**EXERCISE PROMPT:** Transcribe all of the records precisely as they are presented.

[Records contained in a dataset]
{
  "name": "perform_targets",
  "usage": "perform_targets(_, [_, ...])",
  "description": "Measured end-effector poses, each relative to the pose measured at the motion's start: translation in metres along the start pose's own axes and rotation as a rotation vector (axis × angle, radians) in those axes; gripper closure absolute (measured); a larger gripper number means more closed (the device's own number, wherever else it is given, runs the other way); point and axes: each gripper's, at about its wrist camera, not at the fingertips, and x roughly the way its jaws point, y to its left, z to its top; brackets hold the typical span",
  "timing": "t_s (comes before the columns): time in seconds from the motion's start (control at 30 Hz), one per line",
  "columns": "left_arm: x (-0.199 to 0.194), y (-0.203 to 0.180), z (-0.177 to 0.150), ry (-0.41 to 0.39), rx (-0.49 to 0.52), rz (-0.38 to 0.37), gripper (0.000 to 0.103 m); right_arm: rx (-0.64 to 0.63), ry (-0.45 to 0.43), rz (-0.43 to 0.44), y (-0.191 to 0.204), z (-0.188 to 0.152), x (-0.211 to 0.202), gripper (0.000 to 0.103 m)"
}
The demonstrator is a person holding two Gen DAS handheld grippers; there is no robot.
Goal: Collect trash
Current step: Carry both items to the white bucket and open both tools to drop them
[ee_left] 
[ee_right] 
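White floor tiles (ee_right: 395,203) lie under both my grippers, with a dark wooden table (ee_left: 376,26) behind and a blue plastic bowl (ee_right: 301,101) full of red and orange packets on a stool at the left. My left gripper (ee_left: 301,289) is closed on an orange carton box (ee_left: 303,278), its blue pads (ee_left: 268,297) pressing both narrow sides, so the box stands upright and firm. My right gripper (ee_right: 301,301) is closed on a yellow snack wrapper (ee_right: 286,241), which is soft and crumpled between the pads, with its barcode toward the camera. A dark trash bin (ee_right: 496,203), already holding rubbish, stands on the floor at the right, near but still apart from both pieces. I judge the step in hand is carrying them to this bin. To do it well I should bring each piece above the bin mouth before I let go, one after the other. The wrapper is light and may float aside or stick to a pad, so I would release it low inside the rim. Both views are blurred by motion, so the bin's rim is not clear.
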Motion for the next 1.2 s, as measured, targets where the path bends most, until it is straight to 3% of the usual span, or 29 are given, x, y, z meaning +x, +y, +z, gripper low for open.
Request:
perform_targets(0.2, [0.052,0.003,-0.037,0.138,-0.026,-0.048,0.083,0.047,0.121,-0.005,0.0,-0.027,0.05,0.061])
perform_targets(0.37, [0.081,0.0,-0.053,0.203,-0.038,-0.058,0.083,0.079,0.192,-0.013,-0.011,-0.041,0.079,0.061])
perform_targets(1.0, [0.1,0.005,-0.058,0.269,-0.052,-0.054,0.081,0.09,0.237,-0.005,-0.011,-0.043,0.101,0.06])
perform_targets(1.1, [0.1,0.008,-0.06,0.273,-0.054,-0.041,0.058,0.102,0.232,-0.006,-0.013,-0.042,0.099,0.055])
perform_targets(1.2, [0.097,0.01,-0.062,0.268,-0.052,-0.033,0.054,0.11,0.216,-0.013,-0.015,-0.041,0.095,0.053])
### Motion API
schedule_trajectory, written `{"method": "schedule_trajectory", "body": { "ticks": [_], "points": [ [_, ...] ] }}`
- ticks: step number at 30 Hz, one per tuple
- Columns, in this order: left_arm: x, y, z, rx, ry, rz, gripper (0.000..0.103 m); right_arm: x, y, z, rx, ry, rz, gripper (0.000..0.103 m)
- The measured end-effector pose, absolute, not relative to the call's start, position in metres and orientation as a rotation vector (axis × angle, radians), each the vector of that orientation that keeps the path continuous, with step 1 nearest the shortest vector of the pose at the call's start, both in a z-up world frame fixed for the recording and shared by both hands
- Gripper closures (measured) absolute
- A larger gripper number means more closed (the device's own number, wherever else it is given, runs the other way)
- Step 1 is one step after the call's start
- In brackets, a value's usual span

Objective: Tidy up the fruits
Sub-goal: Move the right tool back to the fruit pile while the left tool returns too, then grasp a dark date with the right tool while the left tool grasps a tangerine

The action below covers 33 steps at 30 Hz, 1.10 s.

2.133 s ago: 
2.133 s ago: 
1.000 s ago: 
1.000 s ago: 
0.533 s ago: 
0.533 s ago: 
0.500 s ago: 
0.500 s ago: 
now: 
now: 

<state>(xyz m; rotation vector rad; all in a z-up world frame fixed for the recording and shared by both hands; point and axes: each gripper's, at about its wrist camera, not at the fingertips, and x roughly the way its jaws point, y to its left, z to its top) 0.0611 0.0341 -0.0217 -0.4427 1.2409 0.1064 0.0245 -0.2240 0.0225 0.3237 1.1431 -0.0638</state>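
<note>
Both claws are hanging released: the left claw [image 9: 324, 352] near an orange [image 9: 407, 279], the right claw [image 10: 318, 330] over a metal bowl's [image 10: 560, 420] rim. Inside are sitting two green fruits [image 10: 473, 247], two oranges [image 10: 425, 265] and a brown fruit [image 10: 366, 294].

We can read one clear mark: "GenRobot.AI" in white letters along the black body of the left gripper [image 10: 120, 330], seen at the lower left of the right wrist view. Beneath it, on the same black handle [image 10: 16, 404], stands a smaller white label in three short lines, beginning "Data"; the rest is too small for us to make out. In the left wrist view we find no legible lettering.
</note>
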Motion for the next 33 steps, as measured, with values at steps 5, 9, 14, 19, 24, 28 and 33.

**TASK RESULT:**
{
  "name": "perform_targets",
  "usage": "perform_targets(_, [_, ...])",
  "description": "Measured end-effector poses, each relative to the pose measured at the motion's start: translation in metres along the start pose's own axes and rotation as a rotation vector (axis × angle, radians) in those axes; gripper closure absolute (measured); a larger gripper number means more closed (the device's own number, wherever else it is given, runs the other way); point and axes: each gripper's, at about its wrist camera, not at the fingertips, and x roughly the way its jaws point, y to its left, z to its top; brackets hold the typical span",
  "timing": "t_s (comes before the columns): time in seconds from the motion's start (control at 30 Hz), one per line",
  "columns": "left_arm: x (-0.199 to 0.194), y (-0.203 to 0.180), z (-0.177 to 0.150), ry (-0.41 to 0.39), rx (-0.49 to 0.52), rz (-0.38 to 0.37), gripper (0.000 to 0.103 m); right_arm: rx (-0.64 to 0.63), ry (-0.45 to 0.43), rz (-0.43 to 0.44), y (-0.191 to 0.204), z (-0.188 to 0.152), x (-0.211 to 0.202), gripper (0.000 to 0.103 m)"
}
The demonstrator is a person holding two Gen DAS handheld grippers; there is no robot.
Goal: Collect trash
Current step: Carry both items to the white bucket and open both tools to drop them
[ee_left] 
[ee_right] 
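White floor tiles (ee_right: 395,203) lie under both my grippers, with a dark wooden table (ee_left: 376,26) behind and a blue plastic bowl (ee_right: 301,101) full of red and orange packets on a stool at the left. My left gripper (ee_left: 301,289) is closed on an orange carton box (ee_left: 303,278), its blue pads (ee_left: 268,297) pressing both narrow sides, so the box stands upright and firm. My right gripper (ee_right: 301,301) is closed on a yellow snack wrapper (ee_right: 286,241), which is soft and crumpled between the pads, with its barcode toward the camera. A dark trash bin (ee_right: 496,203), already holding rubbish, stands on the floor at the right, near but still apart from both pieces. I judge the step in hand is carrying them to this bin. To do it well I should bring each piece above the bin mouth before I let go, one after the other. The wrapper is light and may float aside or stick to a pad, so I would release it low inside the rim. Both views are blurred by motion, so the bin's rim is not clear.
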Motion for the next 1.2 s, as measured, targets where the path bends most, until it is straight to 3% of the usual span, or 29 are given, x, y, z meaning +x, +y, +z, gripper low for open.
Request:
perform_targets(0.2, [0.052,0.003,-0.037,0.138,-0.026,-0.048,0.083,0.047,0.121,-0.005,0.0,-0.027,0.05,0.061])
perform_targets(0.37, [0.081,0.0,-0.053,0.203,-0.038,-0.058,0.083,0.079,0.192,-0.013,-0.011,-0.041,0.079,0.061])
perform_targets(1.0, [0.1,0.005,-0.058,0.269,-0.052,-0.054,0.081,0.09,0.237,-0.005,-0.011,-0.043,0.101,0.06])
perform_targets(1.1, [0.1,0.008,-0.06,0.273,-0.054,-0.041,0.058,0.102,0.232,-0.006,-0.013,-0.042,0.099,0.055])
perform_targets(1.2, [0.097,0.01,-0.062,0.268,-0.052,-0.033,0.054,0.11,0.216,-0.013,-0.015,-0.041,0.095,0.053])
### Motion API
schedule_trajectory, written `{"method": "schedule_trajectory", "body": { "ticks": [_], "points": [ [_, ...] ] }}`
- ticks: step number at 30 Hz, one per tuple
- Columns, in this order: left_arm: x, y, z, rx, ry, rz, gripper (0.000..0.103 m); right_arm: x, y, z, rx, ry, rz, gripper (0.000..0.103 m)
- The measured end-effector pose, absolute, not relative to the call's start, position in metres and orientation as a rotation vector (axis × angle, radians), each the vector of that orientation that keeps the path continuous, with step 1 nearest the shortest vector of the pose at the call's start, both in a z-up world frame fixed for the recording and shared by both hands
- Gripper closures (measured) absolute
- A larger gripper number means more closed (the device's own number, wherever else it is given, runs the other way)
- Step 1 is one step after the call's start
- In brackets, a value's usual span

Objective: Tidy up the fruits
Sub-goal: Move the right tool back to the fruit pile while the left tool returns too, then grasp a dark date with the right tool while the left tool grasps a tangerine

The action below covers 33 steps at 30 Hz, 1.10 s.

2.133 s ago: 
2.133 s ago: 
1.000 s ago: 
1.000 s ago: 
0.533 s ago: 
0.533 s ago: 
0.500 s ago: 
0.500 s ago: 
now: 
now: 

<state>(xyz m; rotation vector rad; all in a z-up world frame fixed for the recording and shared by both hands; point and axes: each gripper's, at about its wrist camera, not at the fingertips, and x roughly the way its jaws point, y to its left, z to its top) 0.0611 0.0341 -0.0217 -0.4427 1.2409 0.1064 0.0245 -0.2240 0.0225 0.3237 1.1431 -0.0638</state>
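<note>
Both claws are hanging released: the left claw [image 9: 324, 352] near an orange [image 9: 407, 279], the right claw [image 10: 318, 330] over a metal bowl's [image 10: 560, 420] rim. Inside are sitting two green fruits [image 10: 473, 247], two oranges [image 10: 425, 265] and a brown fruit [image 10: 366, 294].

We can read one clear mark: "GenRobot.AI" in white letters along the black body of the left gripper [image 10: 120, 330], seen at the lower left of the right wrist view. Beneath it, on the same black handle [image 10: 16, 404], stands a smaller white label in three short lines, beginning "Data"; the rest is too small for us to make out. In the left wrist view we find no legible lettering.
</note>
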Motion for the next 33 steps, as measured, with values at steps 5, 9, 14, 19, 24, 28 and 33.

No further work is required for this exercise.